ポイントは”the ends”と、アルファベットの順番です。よく聴いてみてください。”the N’s”に聴こえませんか?アルファベットの順番を思い浮かべてください。ABCDEFGHIJKLMNOP…。もう分かりましたね。そうなんです。Pという文字はNをpass on(通り越す)しないとやって来ないのです。意味をしっかり通してストーリーを進めつつ、さらっとこんなワードプレイを挟んでくるのですから圧巻です。
その後、人気ラッパーJ Husを客演に迎えた「Disaster」や、自身の出身地ロンドンについて歌った「Screwface Capital」、文字通り自身のいる『環境』について語る「Environment」と続きます。
N***as saw keys and went to trial for shottin’
奴らはコカインを売って裁判にかけられた
I saw keys, learned to play, and made thousands from it
おれはピアノを習って、それで大金を稼いだんだ
一つ目の『keys』はコカイン、2つ目はキーボード(Daveはピアノを弾けます)を意味しています。同じEnvironment(環境)で育っても、全ては自分の行動次第だということですね。

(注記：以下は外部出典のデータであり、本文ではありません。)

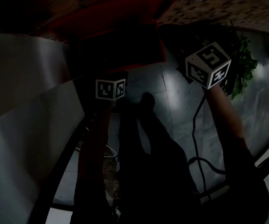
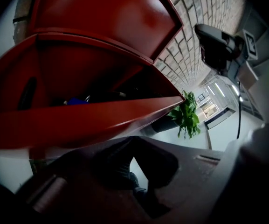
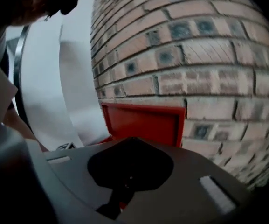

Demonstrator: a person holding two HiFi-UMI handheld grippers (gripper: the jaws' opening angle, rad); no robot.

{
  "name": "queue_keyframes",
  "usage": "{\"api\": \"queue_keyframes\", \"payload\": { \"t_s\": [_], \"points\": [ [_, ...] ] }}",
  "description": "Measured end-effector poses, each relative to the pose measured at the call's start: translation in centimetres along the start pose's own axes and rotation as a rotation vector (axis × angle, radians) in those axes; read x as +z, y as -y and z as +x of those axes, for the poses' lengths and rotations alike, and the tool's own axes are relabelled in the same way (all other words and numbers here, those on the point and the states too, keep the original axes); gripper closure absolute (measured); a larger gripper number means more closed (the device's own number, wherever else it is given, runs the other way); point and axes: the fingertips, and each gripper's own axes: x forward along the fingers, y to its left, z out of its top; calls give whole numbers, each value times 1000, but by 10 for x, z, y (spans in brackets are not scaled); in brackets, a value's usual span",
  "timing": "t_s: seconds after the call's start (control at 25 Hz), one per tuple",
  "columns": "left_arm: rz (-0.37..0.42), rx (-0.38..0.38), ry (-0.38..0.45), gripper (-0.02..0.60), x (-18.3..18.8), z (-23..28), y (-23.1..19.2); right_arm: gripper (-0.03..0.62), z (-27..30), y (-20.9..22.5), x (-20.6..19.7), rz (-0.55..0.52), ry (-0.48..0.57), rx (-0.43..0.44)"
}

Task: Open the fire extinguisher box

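The red fire extinguisher box stands against the brick wall with its lid swung up. Its front wall runs just above my left gripper, and a blue item shows inside the dark interior. The left jaws are too dark to judge. My right gripper is shut with nothing seen between its jaws, and it points at a red rimmed panel of the box on the wall. The head view is very dark and shows both marker cubes, the left and the right, below the box.
A green potted plant stands to the right of the box on the pale tiled floor. A large white curved panel fills the left side. A black cable hangs from the right gripper. The person's legs are below.
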Motion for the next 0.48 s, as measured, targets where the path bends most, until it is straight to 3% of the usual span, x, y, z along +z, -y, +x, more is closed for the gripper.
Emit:
{"api": "queue_keyframes", "payload": {
  "t_s": [0.12, 0.48],
  "points": [
    [7, 5, -11, 583, -3, -6, -5, 592, -5, -12, -21, 85, -22, 41],
    [-59, -24, 14, 583, -3, -10, -9, 592, -1, -28, -19, 81, -41, 68]
  ]
}}
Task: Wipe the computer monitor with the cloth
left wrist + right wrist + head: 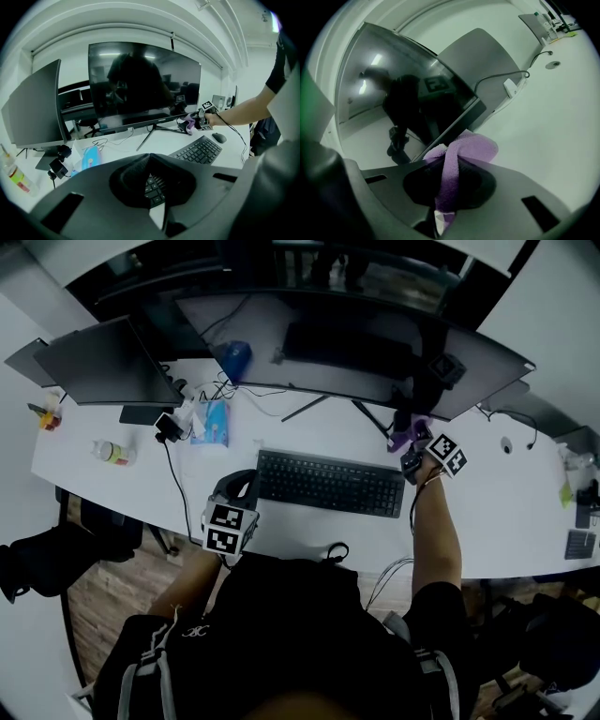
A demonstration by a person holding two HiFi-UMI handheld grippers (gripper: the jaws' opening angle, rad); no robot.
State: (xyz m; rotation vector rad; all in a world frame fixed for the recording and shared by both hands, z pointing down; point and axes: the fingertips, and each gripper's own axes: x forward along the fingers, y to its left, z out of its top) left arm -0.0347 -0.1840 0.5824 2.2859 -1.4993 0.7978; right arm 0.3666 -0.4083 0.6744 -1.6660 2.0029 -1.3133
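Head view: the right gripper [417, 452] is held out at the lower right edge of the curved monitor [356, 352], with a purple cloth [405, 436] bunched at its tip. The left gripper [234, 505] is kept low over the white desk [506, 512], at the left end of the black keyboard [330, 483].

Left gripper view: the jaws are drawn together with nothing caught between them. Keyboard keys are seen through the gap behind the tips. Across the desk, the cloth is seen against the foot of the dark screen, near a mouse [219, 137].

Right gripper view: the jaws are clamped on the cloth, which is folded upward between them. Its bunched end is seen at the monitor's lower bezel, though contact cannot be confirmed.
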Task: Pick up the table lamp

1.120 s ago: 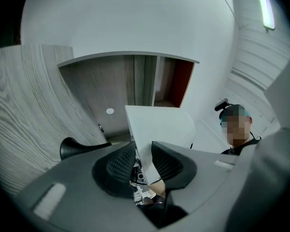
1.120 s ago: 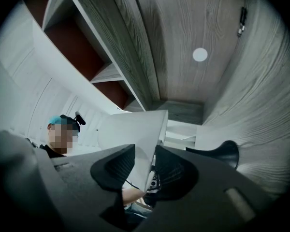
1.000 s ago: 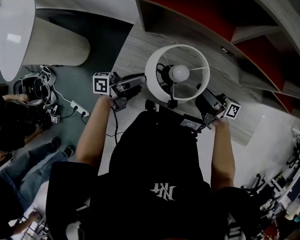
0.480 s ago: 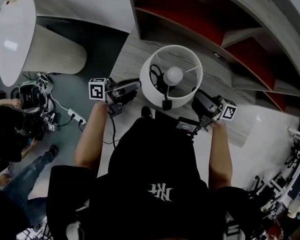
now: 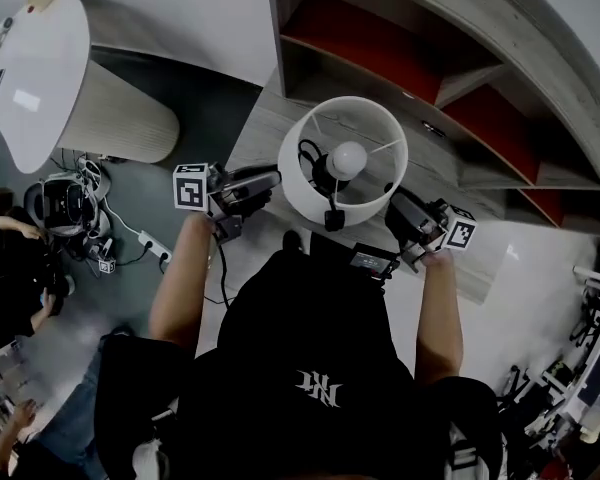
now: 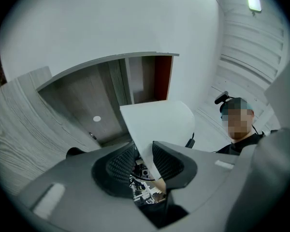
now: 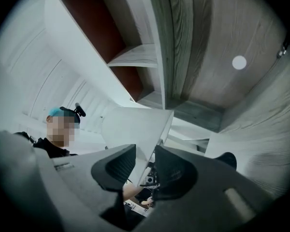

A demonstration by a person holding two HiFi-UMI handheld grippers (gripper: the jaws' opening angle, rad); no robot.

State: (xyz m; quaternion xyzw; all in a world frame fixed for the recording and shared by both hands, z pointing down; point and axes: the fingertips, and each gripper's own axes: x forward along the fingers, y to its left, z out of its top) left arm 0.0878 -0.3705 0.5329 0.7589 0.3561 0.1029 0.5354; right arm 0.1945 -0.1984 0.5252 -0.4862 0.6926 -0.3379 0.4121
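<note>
Where the head view looks down, the table lamp [image 5: 348, 158] is held over the wood-grain bench [image 5: 250, 133] between left tool [image 5: 273, 180] and right tool [image 5: 393, 203]. Left gripper view: its jaws, just eased wider, pinch the white shade [image 6: 157, 122] wall. Right gripper view: jaws clamp the shade's opposite side.

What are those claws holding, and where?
The table lamp, by its white shade: left gripper and right gripper each pinch its wall, opposite sides. The left's jaws have just been opening slightly.
</note>
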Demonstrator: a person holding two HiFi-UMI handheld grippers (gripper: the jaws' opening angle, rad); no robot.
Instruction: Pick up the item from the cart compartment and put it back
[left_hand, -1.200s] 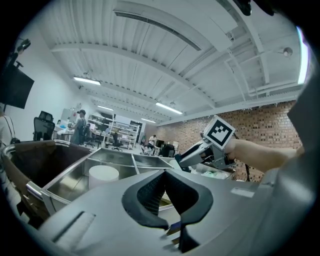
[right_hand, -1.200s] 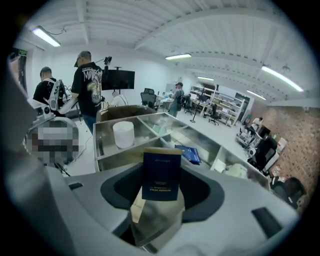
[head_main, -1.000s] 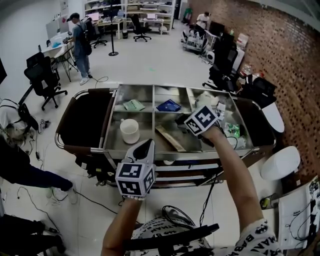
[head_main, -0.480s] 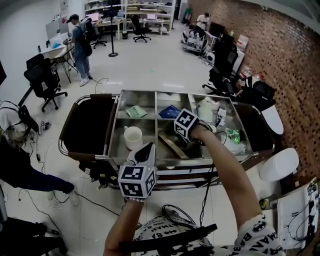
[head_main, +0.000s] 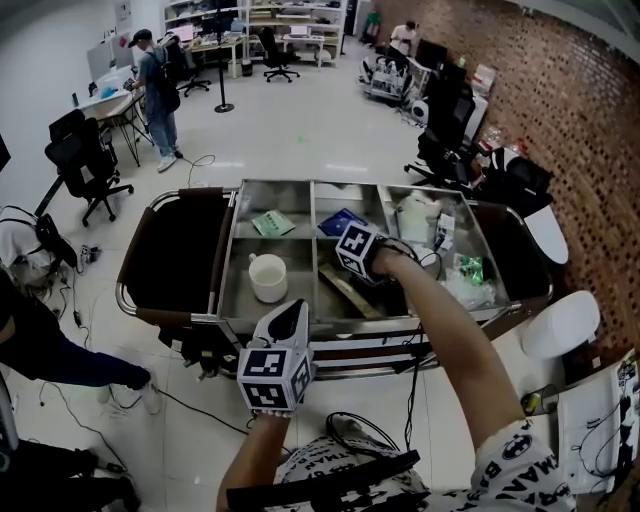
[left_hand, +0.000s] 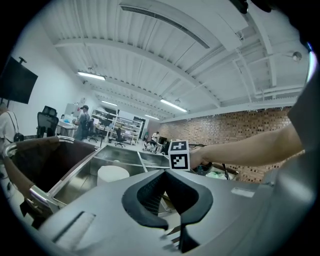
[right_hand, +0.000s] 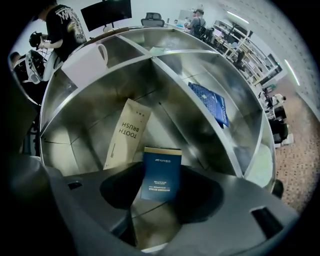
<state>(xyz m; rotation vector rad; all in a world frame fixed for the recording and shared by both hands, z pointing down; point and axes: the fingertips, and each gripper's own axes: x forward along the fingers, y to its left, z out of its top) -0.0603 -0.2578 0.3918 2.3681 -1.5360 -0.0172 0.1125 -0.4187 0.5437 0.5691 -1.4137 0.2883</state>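
Observation:
My right gripper (head_main: 352, 268) is inside the steel cart (head_main: 225, 322), over its middle front compartment. It is shut on a small dark blue box (right_hand: 161, 172), which stands upright between the jaws of this gripper (right_hand: 161, 187). Under it lies a tan toothbrush box (right_hand: 126, 132), seen in the head view as a long tan toothbrush box (head_main: 346, 291) set diagonally. My left gripper (head_main: 286, 318) hangs outside the cart's front rim, shut and with nothing in it. In its own view the left gripper (left_hand: 165, 172) points at the cart and my right arm.
A white mug (head_main: 267, 277) stands in the left front compartment. The back compartments hold a green packet (head_main: 271, 223) and a blue packet (head_main: 340, 222). Several packets and cables (head_main: 445, 250) fill the right compartments. A person (head_main: 157, 90) and office chairs (head_main: 85, 165) stand beyond the cart.
My right gripper has moved left from the right side of the cart to the middle front compartment. The left gripper has barely shifted.

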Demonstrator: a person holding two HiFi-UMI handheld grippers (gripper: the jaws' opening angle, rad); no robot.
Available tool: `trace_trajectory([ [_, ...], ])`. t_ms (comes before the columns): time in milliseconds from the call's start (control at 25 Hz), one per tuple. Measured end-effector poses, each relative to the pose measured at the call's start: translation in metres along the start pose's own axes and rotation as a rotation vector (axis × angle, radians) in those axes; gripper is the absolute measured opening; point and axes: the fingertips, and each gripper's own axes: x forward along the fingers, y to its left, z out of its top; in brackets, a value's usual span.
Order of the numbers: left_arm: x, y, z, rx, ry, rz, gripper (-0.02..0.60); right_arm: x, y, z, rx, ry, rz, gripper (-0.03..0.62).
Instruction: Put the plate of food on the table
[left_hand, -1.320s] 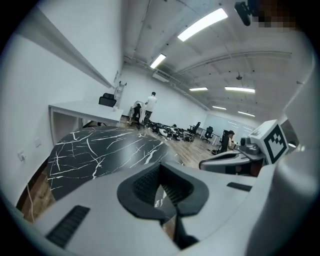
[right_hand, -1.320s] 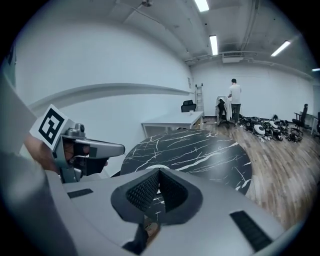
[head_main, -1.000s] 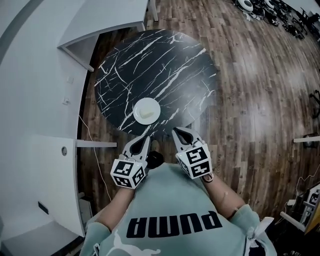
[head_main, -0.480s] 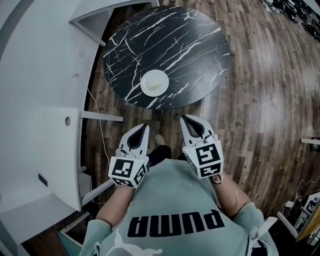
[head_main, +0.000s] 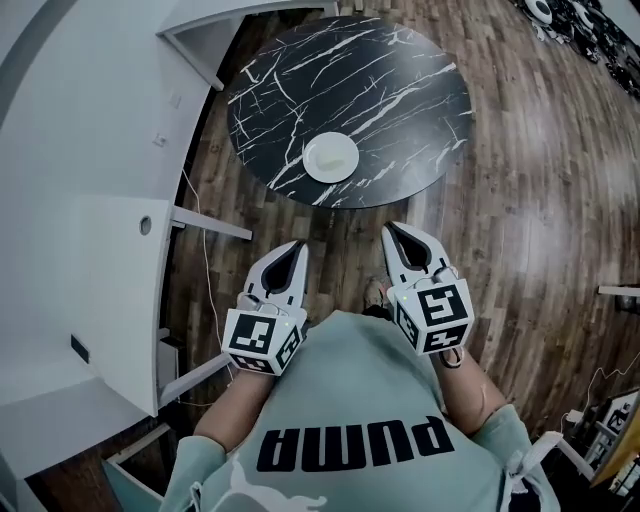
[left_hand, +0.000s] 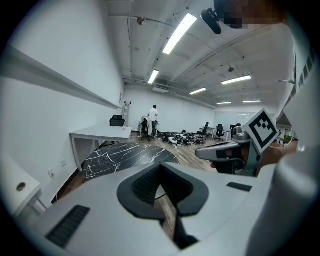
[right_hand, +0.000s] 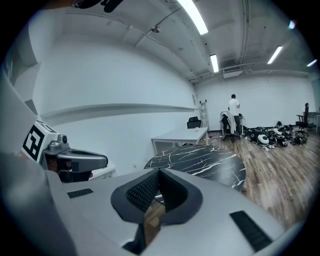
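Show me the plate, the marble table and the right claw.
plate (head_main: 311, 158), head view, its left rim.
marble table (head_main: 400, 90), head view, bare top beyond the plate.
right claw (head_main: 393, 230), head view, tip where its jaws meet.

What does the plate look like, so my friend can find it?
Look for the round black marble table with white veins on the brown wooden floor. The small round white plate sits on it near the edge closest to the person. It is the only thing on that dark top.
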Motion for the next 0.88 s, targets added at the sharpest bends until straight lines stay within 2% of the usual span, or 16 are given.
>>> trace_trajectory([
  [160, -0.038, 0.012, -0.006, -0.009, -0.023, 0.018, 0.006, -0.006, 0.041, -0.002, -0.018, 0.004, 0.01, 0.009],
  [440, -0.097, 0.025, -0.032, -0.053, -0.051, 0.031, 0.006, -0.024, 0.107, -0.029, -0.057, 0.049, 0.012, 0.009],
  [680, -0.141, 0.022, -0.049, -0.078, -0.077, 0.0, 0.006, -0.05, 0.152, -0.045, -0.083, 0.057, -0.022, 0.009],
  [880, -0.164, 0.008, -0.067, -0.073, -0.083, -0.039, 0.006, -0.073, 0.175, -0.067, -0.084, 0.062, -0.06, 0.009],
])
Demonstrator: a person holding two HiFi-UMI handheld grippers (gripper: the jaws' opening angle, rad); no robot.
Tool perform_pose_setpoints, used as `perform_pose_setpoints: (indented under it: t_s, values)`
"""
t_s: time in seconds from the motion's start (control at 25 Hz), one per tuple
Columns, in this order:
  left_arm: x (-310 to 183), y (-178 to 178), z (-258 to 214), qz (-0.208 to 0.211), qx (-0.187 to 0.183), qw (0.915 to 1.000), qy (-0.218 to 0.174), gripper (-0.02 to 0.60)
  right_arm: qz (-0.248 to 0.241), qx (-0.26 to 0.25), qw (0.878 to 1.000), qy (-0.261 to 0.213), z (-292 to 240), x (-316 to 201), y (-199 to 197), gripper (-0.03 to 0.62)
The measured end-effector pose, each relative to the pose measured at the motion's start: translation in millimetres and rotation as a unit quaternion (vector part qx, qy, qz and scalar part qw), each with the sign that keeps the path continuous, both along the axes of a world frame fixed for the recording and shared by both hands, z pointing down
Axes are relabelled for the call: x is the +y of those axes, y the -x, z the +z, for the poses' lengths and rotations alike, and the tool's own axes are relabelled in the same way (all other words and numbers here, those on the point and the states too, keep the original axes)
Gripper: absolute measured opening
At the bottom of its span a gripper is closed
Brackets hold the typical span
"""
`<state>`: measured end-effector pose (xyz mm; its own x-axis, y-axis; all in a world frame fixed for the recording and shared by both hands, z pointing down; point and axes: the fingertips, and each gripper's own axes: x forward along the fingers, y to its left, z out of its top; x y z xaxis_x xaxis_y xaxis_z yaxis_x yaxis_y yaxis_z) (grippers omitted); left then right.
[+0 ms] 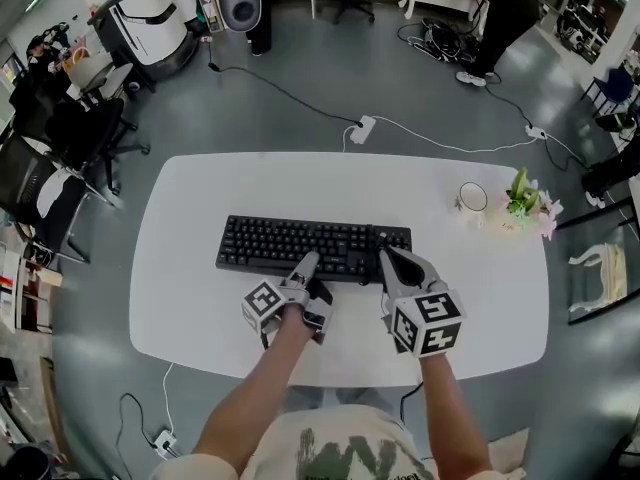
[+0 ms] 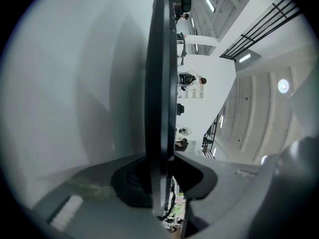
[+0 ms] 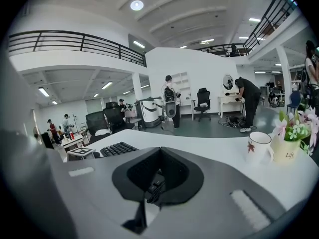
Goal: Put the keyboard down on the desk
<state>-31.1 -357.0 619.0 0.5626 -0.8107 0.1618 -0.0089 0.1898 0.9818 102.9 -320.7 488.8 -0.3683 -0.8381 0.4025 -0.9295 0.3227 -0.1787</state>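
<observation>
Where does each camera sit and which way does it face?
Head view: on the person's head, steeply down at the desk and keyboard; forearms, left gripper, right gripper show.
Left gripper view: rolled sideways, along jaws clamped on the keyboard's edge.
Right gripper view: low, level across the desk toward the mug; closed jaws show.
All three share the keyboard.

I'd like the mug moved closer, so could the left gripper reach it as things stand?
Probably not: the left gripper has its jaws shut on the keyboard, and the mug stands far right on the desk, beyond the right gripper.
</observation>
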Motion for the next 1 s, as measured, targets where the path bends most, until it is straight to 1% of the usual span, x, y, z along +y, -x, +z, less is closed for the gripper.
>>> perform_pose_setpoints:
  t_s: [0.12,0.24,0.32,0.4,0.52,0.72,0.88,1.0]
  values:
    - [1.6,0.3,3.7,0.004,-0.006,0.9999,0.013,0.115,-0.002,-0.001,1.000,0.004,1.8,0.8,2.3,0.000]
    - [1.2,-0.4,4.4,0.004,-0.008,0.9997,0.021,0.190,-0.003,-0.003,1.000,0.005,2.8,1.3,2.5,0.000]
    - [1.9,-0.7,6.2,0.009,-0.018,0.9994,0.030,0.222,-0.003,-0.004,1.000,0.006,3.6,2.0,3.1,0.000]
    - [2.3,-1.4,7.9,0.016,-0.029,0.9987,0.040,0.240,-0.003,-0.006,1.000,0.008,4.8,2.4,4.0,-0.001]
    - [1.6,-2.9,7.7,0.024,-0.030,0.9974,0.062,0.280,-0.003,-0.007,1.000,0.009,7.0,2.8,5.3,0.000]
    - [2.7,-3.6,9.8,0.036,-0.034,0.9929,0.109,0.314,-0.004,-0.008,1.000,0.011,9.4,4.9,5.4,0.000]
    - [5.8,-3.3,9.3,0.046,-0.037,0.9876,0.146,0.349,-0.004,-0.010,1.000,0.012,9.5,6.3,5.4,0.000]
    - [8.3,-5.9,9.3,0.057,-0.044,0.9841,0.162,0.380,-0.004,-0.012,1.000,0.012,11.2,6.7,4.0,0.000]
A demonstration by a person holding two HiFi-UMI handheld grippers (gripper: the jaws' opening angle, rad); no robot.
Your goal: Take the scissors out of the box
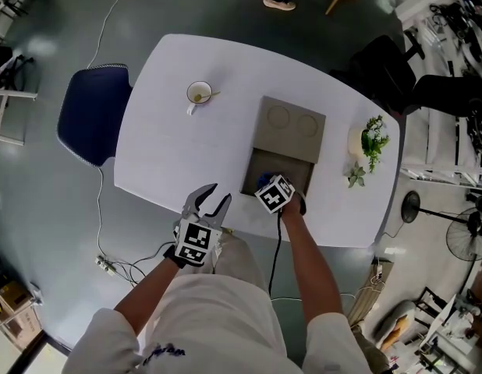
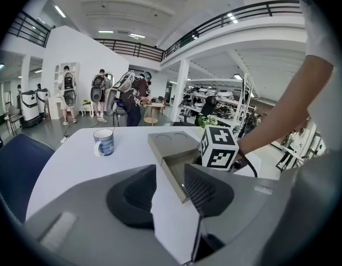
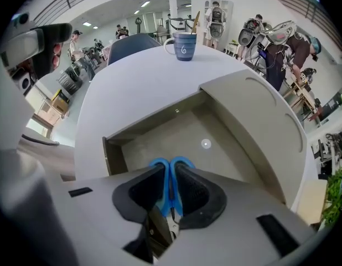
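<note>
The right gripper (image 3: pixel 171 192) reaches down into the box (image 3: pixel 113 154) by the bench's (image 1: pixel 171 154) near edge, its jaws squeezed on the blue scissors (image 3: pixel 160 164). Keep squeezing and lift straight up, clear of the walls. The left gripper (image 2: pixel 171 177) waits half open and empty.

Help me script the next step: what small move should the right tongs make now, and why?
Probably lift the right tongs straight up: they are closed on the blue-handled scissors, down inside the open box. The left tongs are open and empty.
</note>
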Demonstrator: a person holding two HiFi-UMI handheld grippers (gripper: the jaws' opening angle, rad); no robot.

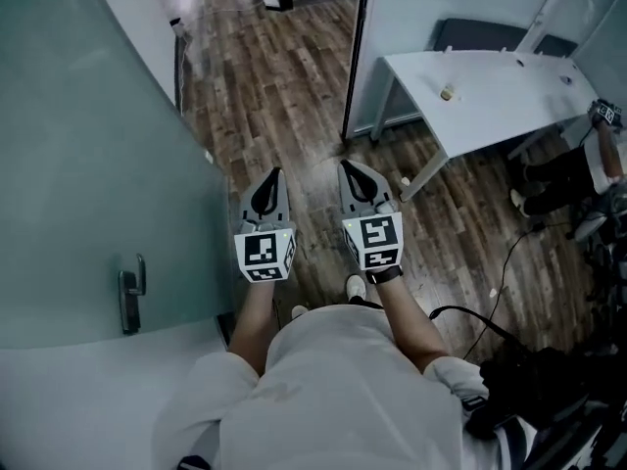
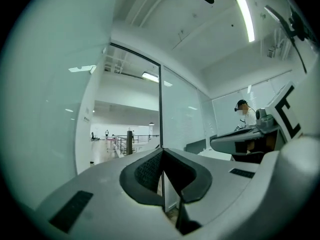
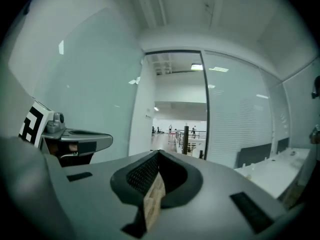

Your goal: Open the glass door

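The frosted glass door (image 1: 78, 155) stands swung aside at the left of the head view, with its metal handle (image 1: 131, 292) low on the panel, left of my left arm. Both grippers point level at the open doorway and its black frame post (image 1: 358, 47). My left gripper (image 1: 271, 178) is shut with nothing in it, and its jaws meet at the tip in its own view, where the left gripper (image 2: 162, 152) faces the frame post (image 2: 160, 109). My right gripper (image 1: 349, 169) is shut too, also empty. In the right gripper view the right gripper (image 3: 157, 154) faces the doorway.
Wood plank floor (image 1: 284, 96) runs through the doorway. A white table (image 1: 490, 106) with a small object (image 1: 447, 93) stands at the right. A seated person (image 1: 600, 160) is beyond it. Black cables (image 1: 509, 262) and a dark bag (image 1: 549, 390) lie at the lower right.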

そして、1人の女性の悲劇を歌った9曲目「Lesley」で、いよいよ彼の治療も終わりを迎えます。アルバム序盤では自分自身の困難や問題ばかりに集中していた彼が、この曲では他人の悲劇に目を向けており、治療の効果がよく伺えます。
その後、治療を無事終えたDaveによるポップなラブソング「Voices」と、刑務所にいる兄に向けた楽曲「Drama」でアルバムは完結します。
「PSYCHODRAMA」 まとめ
アルバムのコンセプト、メッセージ性、ワードプレイと、何度聴いても見事な仕上がりです。実力と年齢は関係ないですが、今年21歳を迎える自分と同い年とは思えないほど知的で思慮深く、才能に溢れており、そういった意味でも強く刺激を受けた作品でした。もし、このアルバムを聴いたことがなかったという方がおられれば、是非一度リリックを追いながら聴いてみてください。衝撃を受けるはずです。
(Written by Riku Hirai)
最後に
お読みいただきありがとうございました。
2019年もたくさんの傑作と巡り会えた一年でした。
XXS Magazineは今年の10月末から本格的に始動し、皆様のおかげで徐々に認知されるようになってきました。
来年からは今までになかったような様々なプロジェクトを進めて行きますので、これからも皆様どうぞよろしくお願い致します。それでは、良いお年を!